Clicking on my name takes me to my empty empty profile on Youtube. If it knows that I’m also on Google+, it would be nice if it either prepopulates my Youtube information with G+ info, or at least prominently displays where to go to see more about me (preferred).

Reshares in G+ show up rather awkwardly in Youtube. It makes no visual sense and just looks like a random item or someone reposted a comment I made. It just makes no sense to the user upon quick inspection.

Also… I have no clue how to reply to comments native to Youtube. I can only assume that I cant because these were made before the Google+ update and any comment from now on can only be replied to if it came from an “approved” Google+ account? If that’s the case, I can totally understand the absolute outrage Youtubers are feeling about the comment system. Legacy is legacy, those still need to be functional. I’m assuming those are blocked for replies simply because they were not able to [or purposefully] uniformly integrate the legacy youtube comments with the new style of comments.

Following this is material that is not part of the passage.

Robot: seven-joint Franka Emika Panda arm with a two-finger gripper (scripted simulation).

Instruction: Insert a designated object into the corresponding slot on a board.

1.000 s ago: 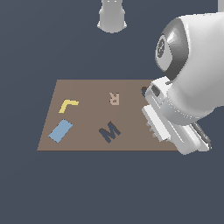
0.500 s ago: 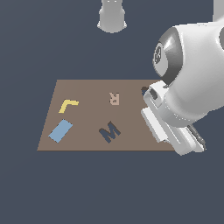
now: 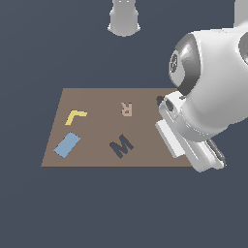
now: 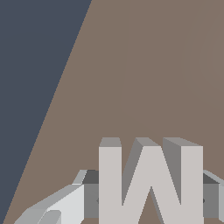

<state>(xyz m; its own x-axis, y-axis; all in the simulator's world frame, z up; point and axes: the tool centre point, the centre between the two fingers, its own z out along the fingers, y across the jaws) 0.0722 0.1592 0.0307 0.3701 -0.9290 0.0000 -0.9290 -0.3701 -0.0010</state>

It’s a harsh way to expect the huge youtube population to essentially move overnight to G+ in order to continue being able to comment and reply. Outrage noted and approved.

As for execution, there is certainly much to be desired to clean it up and make it a bit more uniform and have it work smoothly. I’m a bit disappointed that it feels really hacked on instead of built as a well integrated system with Google+ with a unified threading system. You can’t have 2 different style of threading in one commenting system. That’s a complete user experience disaster and +Yonatan Zunger and company should really know better.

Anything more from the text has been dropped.